In Samoa, an earthquake triggered a tsunami that caused huge devastation, affecting more than 5,000 people and destroying homes, vehicles and livelihoods. The Red Cross is providing support to thousands of the nation’s most vulnerable people by providing emergency relief goods, shelter, psychosocial support, as well as water, sanitation and hygiene promotion programmes.
So far, the Samoa Red Cross Society has procured, distributed and assisted in the installation of nearly 250 household tanks to harvest rain water each with a 5,000 litre capacity. They have also placed 69 communal water tanks in 12 villages heavily impacted by the disaster.
In Indonesia, as many as 100,000 people were devastated by two major earthquakes. Over the past six months, the Red Cross has supported 37,000 beneficiaries with transitional shelter support, water, sanitation, and health and hygiene activities. At the end of March, nearly 800 temporary shelters will have been completed.
Focus on resilience
In addition to supporting emergency, short-term needs, each of these operations has taken important steps to strengthen the ability of communities to prepare for and cope with future disasters.

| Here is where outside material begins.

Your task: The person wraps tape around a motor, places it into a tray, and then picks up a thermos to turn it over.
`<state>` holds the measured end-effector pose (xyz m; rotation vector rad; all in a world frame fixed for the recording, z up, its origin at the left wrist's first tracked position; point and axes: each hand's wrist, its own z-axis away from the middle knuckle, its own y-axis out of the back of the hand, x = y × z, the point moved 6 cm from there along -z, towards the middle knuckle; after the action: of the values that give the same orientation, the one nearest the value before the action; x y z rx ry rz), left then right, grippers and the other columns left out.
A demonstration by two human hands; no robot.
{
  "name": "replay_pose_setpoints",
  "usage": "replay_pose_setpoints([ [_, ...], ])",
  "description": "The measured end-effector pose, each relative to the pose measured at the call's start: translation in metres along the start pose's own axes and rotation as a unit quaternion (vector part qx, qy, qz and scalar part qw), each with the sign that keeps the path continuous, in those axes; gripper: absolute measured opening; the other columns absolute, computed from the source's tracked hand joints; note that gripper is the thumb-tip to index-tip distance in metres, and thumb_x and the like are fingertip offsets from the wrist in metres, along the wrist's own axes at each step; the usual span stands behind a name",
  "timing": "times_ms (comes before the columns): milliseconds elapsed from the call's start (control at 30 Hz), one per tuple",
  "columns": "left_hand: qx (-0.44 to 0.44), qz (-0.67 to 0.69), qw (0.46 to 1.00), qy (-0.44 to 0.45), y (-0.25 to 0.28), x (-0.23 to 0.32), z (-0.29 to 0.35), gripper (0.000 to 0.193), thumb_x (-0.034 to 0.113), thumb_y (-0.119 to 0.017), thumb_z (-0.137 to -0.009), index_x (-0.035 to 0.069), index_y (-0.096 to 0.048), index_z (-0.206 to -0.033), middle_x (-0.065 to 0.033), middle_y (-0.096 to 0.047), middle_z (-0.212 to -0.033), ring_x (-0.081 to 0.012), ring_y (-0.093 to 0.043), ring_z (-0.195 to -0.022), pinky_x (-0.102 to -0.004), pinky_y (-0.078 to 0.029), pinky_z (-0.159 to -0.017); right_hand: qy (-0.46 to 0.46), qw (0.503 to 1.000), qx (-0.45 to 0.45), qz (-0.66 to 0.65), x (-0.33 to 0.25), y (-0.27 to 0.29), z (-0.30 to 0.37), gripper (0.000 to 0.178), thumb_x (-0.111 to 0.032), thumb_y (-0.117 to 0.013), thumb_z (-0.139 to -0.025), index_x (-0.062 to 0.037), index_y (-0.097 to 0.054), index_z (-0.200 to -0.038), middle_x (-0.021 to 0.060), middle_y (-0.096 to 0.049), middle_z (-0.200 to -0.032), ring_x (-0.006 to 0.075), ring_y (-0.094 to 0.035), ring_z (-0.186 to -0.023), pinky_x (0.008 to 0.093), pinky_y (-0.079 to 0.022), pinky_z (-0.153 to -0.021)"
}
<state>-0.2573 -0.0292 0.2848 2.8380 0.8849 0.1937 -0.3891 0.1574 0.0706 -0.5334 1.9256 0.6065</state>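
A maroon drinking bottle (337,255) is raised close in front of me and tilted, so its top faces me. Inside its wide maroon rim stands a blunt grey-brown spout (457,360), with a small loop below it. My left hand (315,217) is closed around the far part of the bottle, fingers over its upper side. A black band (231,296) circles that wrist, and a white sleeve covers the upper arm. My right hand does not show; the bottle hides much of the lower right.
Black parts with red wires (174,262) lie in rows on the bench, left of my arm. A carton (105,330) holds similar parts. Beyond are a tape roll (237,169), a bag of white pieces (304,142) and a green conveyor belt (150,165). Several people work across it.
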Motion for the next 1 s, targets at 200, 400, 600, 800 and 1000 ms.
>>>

“We continue to stress that every disaster provides leaders at the community level, nationally and around the world with an opportunity to become better prepared for the future,” said Alastair. “The steps we are taking today with Red Cross National Societies in the Philippines, Vietnam, Samoa and Indonesia will address ongoing humanitarian needs and build resilience at the same time.”
Money raised by the British Red Cross appeal has been used both in the emergency phase of these disasters and in supporting the transitional shelter programmes.